(Task requirements):
In the listing below, find each line with the string "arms" and return it.

(Excerpted data):
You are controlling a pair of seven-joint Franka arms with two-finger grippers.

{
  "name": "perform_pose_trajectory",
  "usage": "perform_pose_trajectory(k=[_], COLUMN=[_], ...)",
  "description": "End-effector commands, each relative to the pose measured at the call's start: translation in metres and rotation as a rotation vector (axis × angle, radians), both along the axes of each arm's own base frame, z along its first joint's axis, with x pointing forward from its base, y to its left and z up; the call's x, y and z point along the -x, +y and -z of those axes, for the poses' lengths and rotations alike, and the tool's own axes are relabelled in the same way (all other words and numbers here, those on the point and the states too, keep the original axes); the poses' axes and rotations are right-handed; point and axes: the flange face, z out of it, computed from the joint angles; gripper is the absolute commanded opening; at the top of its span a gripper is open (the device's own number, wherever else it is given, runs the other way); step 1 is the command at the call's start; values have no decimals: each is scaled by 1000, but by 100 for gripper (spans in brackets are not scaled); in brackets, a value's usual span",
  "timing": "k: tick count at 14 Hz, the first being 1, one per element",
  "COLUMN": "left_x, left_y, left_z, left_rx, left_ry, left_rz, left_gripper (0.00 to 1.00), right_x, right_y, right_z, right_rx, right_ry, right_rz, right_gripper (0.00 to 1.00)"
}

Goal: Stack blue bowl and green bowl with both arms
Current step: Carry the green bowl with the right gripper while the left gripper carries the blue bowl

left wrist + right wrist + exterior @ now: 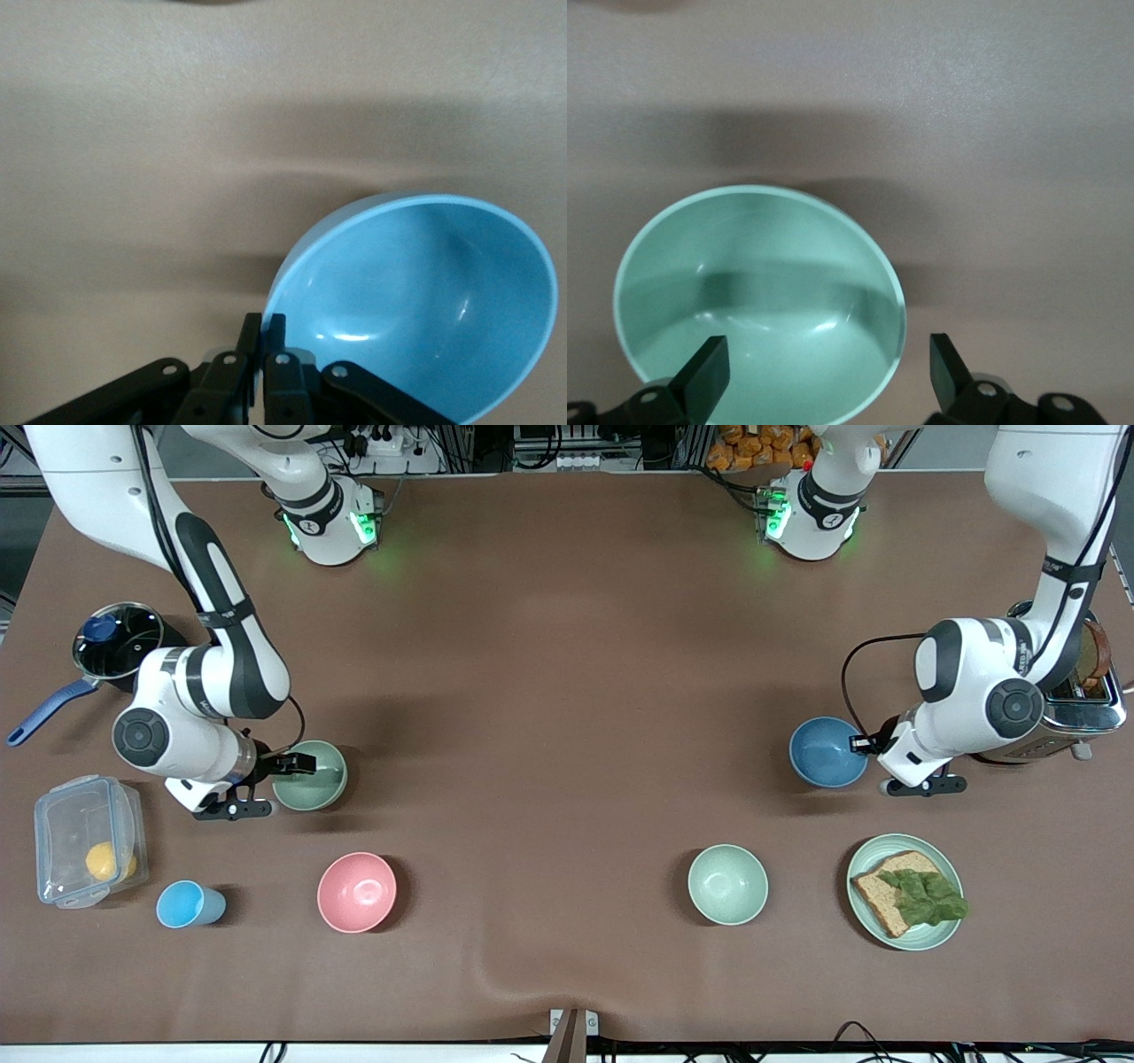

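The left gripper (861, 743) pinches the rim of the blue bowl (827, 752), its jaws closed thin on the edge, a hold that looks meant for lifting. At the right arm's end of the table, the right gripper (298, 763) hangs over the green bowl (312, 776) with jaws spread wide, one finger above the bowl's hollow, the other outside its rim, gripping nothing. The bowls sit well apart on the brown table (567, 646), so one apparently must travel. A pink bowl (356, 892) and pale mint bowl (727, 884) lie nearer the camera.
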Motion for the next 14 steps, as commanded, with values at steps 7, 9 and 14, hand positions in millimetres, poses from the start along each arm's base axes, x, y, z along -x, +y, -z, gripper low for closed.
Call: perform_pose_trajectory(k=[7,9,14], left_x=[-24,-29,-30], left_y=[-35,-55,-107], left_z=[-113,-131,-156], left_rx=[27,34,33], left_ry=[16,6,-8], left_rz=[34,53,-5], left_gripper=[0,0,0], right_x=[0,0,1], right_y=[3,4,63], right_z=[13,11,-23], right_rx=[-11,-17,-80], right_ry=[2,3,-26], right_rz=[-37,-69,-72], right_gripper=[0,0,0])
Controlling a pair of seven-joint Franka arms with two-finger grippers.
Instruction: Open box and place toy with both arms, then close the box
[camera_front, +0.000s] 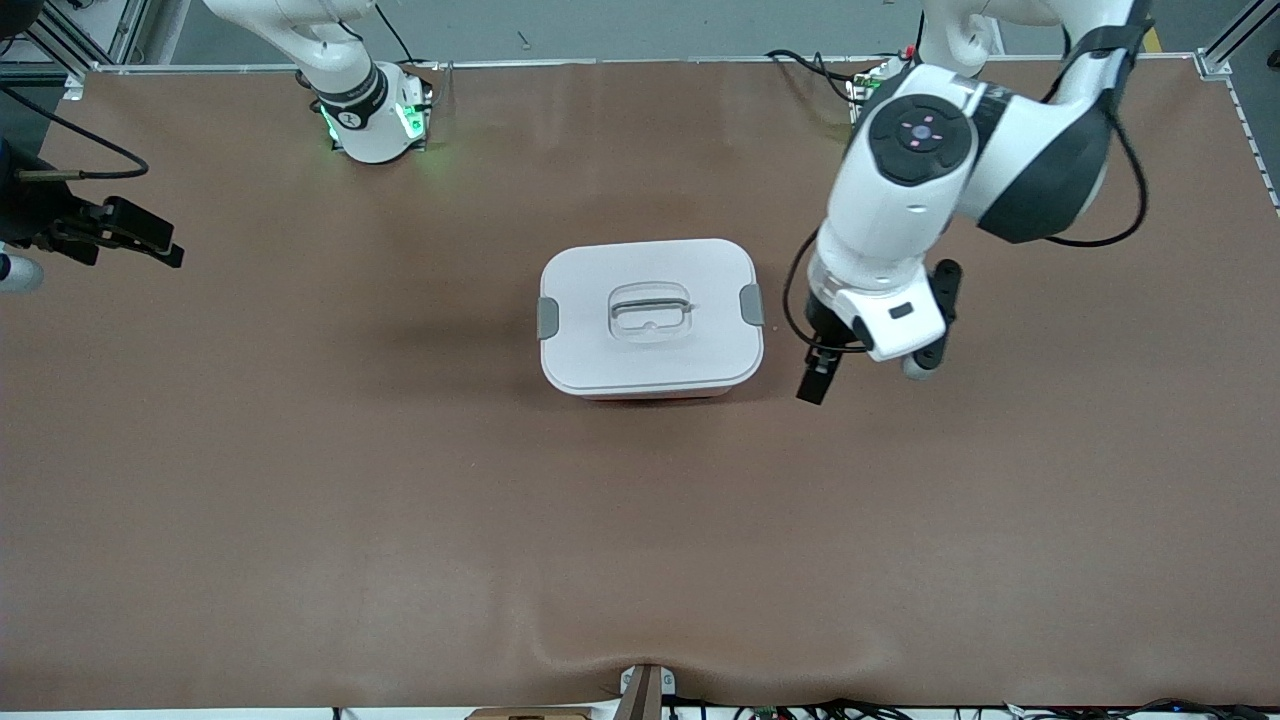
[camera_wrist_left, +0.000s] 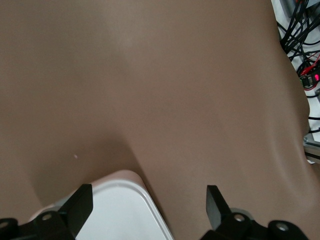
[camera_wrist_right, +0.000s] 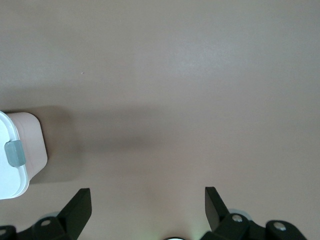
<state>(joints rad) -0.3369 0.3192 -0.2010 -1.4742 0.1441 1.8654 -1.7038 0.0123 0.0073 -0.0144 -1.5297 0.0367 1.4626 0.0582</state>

(Solution):
You are controlling a pair of seven-joint Franka arms with two-finger grippers.
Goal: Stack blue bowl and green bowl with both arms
Controlling a pair of seven-joint Franka arms with two-finger grippers.
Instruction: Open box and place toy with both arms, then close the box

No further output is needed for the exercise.